Filter the entries for the word "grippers". Copy each line that has it.
-------- Input records
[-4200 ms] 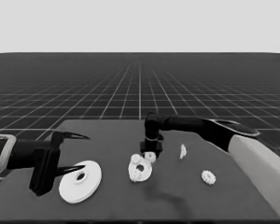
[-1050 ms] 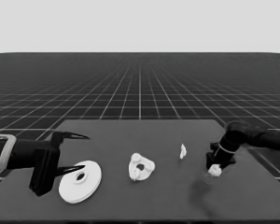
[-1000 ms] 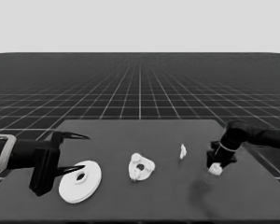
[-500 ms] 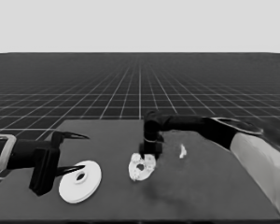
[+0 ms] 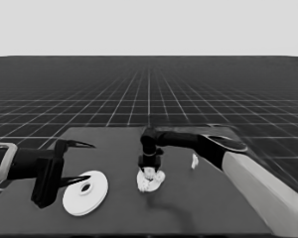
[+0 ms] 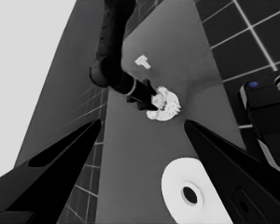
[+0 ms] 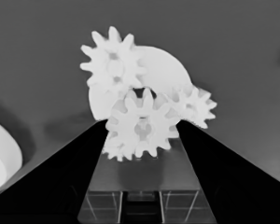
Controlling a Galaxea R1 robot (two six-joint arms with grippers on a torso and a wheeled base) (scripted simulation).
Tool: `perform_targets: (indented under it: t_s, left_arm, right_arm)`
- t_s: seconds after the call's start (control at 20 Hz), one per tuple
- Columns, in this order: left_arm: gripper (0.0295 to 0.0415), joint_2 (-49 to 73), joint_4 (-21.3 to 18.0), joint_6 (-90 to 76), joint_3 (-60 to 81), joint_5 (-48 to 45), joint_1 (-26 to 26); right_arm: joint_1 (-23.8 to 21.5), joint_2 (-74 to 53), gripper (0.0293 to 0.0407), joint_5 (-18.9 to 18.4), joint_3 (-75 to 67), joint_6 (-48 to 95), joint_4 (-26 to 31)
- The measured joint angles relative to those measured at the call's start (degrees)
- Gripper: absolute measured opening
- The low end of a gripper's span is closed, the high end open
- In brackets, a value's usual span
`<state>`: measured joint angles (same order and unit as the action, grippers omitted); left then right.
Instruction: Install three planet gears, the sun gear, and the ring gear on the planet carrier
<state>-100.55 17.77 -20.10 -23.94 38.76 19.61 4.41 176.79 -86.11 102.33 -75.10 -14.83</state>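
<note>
Head view: right gripper (image 5: 149,170) is out over the middle of the surface, straight above the smaller round part (image 5: 151,181), which sits mid-surface with gears already on it. Left gripper (image 5: 73,163) is parked over the left end, jaws spread wide, nothing in them. The larger round part (image 5: 85,193) lies just beside it toward the near-left corner, flat and not held. Thin white piece (image 5: 194,160) stands alone right of centre, apart from everything.

Left wrist view: across the surface the right arm drops onto the cluster. Smaller round part (image 6: 165,105) shows as a toothed clump touching the right gripper (image 6: 149,100). Larger round part (image 6: 196,188) lies close by, between the left gripper's fingers (image 6: 60,184) but untouched.

Right wrist view: jaws are closed part way on a gear (image 7: 141,125), its flanks pressed against both fingers (image 7: 60,182). It hangs flat-faced, axis pointing down at the smaller round part (image 7: 163,74). Two gears are seated there, one (image 7: 113,60) on the far side and one (image 7: 194,105) off to the side. A third seems to peek out under the held one; can't confirm.

Key relation: held gear is directly over the disc's central hole, axis in line with it. My read is that this is the sun gear going in. Next move is a straight drop, and the teeth need to mesh with the neighbours or it'll ride up. Right arm is the one on the job; left is nearer the larger round part for the last step.
</note>
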Motion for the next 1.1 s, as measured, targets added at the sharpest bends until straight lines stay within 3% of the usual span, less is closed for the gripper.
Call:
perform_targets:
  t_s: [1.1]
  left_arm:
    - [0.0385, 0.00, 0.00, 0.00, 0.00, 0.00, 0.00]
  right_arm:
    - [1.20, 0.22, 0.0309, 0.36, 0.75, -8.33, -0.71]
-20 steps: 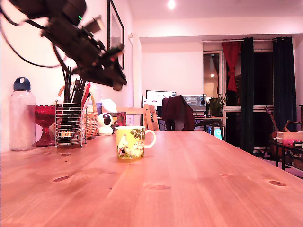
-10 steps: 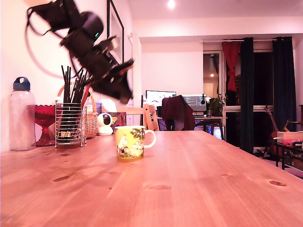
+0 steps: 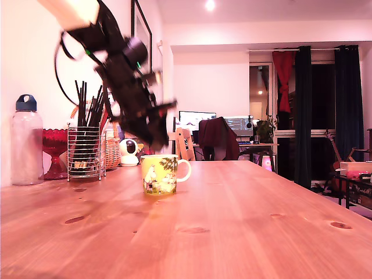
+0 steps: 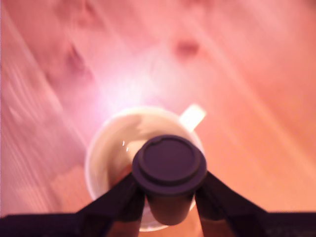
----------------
Answer area:
Controlling a Galaxea R1 robot (two six-joint arms with grippers on a torso and a wheeled base) (scripted simulation).
`<state>`: measured joint angles (same order and unit as the action, grippers omitted); left then right.

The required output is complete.